• [Information supplied]
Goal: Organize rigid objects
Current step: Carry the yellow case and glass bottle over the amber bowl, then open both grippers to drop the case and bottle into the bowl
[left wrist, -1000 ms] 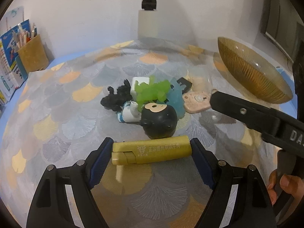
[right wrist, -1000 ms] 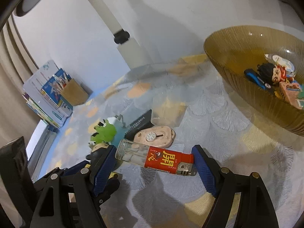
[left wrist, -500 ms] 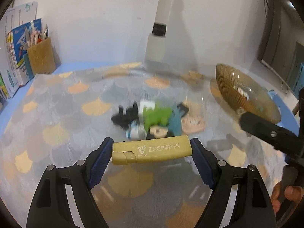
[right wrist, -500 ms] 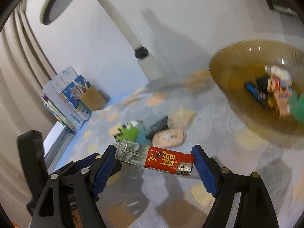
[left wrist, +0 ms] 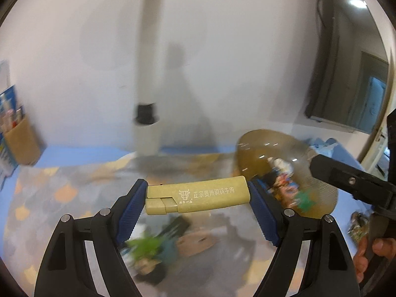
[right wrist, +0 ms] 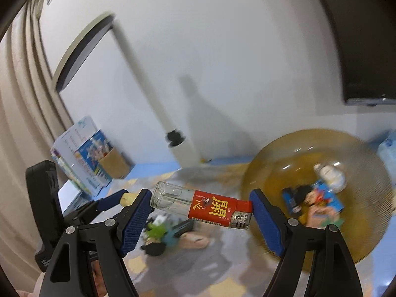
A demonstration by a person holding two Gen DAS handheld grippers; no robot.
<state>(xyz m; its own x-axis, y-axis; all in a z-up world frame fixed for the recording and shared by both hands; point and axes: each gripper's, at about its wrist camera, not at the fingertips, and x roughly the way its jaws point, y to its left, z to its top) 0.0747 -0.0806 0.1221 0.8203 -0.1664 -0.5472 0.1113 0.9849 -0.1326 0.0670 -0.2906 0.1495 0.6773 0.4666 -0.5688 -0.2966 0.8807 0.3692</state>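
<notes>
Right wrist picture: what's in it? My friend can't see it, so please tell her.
The right gripper holds a red and clear lighter crosswise between its blue fingers, above a patterned table. A brown glass bowl with small toys sits to the right.

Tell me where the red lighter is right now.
The red lighter is clamped lengthwise in the right gripper, held above the table, with the amber bowl on its right.
</notes>
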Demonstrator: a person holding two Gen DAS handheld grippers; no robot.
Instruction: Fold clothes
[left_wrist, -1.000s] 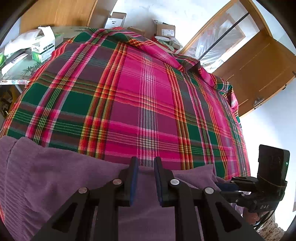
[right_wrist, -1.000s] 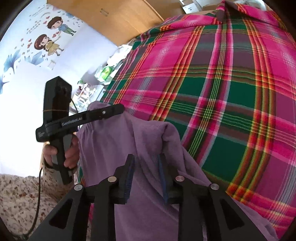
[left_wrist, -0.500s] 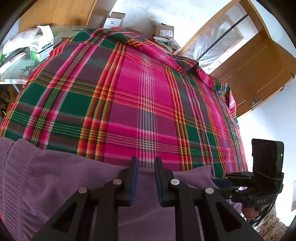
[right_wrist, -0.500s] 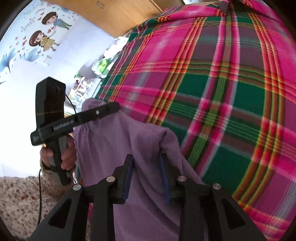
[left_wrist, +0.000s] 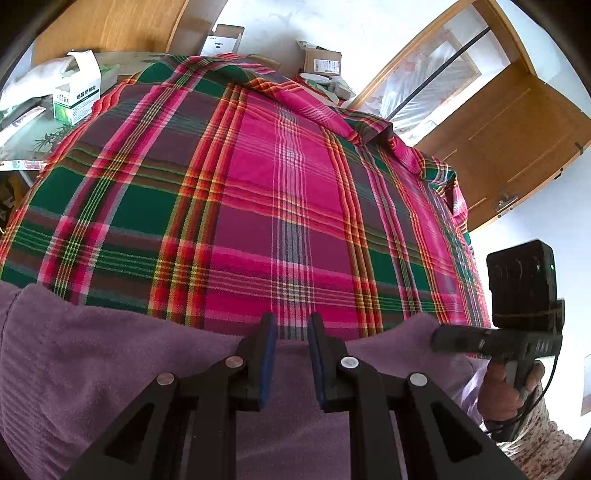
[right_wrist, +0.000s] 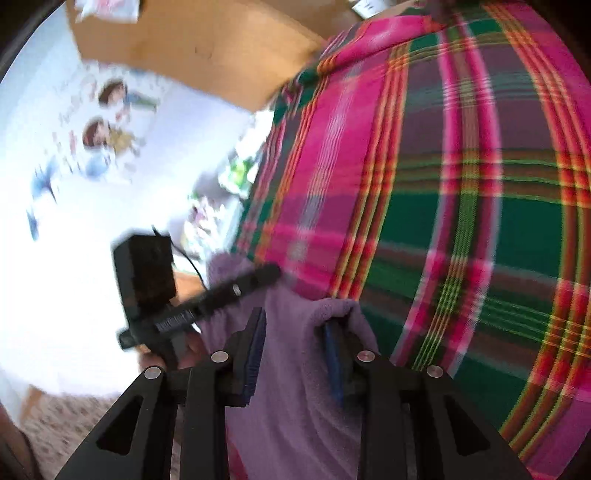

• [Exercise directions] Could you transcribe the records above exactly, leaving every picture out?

• [Finished exercise]
Goal: Organize rigid objects
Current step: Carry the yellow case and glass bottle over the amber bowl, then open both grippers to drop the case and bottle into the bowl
[left wrist, -1000 ms] 
[right wrist, -1000 ms] 
[left wrist, -500 ms] 
[right wrist, -500 ms] 
[left wrist, +0 ms] 
[right wrist, +0 ms] 
A demonstration by a person holding two Gen DAS handheld grippers; no robot.
<state>(xyz m; its own x-axis, y-axis; all in a z-up world frame fixed for the recording and shared by both hands; point and axes: each gripper's, at about its wrist camera, not at the fingertips, and x roughly the way its jaws point, y to its left, z to its top) 0.0747 -0.0806 0.1221 0.8203 -0.1664 -0.5472 0.1113 0.9849 -0.1326 0.0670 -0.2906 0.1495 0.6773 0.4666 -0.5688 -0.2966 0.8807 0.3692</state>
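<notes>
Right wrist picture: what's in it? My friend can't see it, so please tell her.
The right gripper holds a red and clear lighter crosswise between its blue fingers, above a patterned table. A brown glass bowl with small toys sits to the right.

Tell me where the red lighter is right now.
The red lighter is clamped lengthwise in the right gripper, held above the table, with the amber bowl on its right.
</notes>
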Demonstrator: a person holding two Gen DAS handheld grippers; no robot.
Instruction: Fold clothes
[left_wrist, -1.000s] 
[right_wrist, -1.000s] 
[left_wrist, -0.500s] 
[right_wrist, -0.500s] 
[left_wrist, +0.000s] 
[right_wrist, +0.000s] 

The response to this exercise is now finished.